Directions » Please copy, exactly as they appear below, the lines from the one containing "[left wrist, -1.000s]" through the one containing "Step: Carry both".

Information supplied »
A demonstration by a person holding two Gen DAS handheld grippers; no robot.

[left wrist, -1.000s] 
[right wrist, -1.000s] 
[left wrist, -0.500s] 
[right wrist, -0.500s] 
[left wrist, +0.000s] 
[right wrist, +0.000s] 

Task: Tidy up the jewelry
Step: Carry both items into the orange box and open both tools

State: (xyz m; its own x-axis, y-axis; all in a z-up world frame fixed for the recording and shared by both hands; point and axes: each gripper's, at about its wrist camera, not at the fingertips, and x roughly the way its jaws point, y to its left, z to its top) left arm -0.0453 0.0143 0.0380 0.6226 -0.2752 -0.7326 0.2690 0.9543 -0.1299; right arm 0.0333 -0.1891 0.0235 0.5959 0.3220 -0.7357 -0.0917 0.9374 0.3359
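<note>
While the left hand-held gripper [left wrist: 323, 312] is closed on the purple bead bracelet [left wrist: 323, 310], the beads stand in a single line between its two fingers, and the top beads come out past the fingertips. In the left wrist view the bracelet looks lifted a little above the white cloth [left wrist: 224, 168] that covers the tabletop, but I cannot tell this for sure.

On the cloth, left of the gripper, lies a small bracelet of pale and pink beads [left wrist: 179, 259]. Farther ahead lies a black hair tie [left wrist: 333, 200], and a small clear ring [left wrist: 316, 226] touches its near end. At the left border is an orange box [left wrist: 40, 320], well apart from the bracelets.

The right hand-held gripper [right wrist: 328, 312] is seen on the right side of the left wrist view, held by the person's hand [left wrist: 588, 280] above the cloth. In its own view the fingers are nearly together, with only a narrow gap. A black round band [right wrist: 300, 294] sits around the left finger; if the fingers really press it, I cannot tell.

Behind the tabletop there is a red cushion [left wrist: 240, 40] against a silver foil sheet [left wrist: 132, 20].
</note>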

Response area »
[left wrist, -1.000s] 
[right wrist, -1.000s] 
[left wrist, -0.500s] 
[right wrist, -0.500s] 
[left wrist, +0.000s] 
[right wrist, +0.000s] 

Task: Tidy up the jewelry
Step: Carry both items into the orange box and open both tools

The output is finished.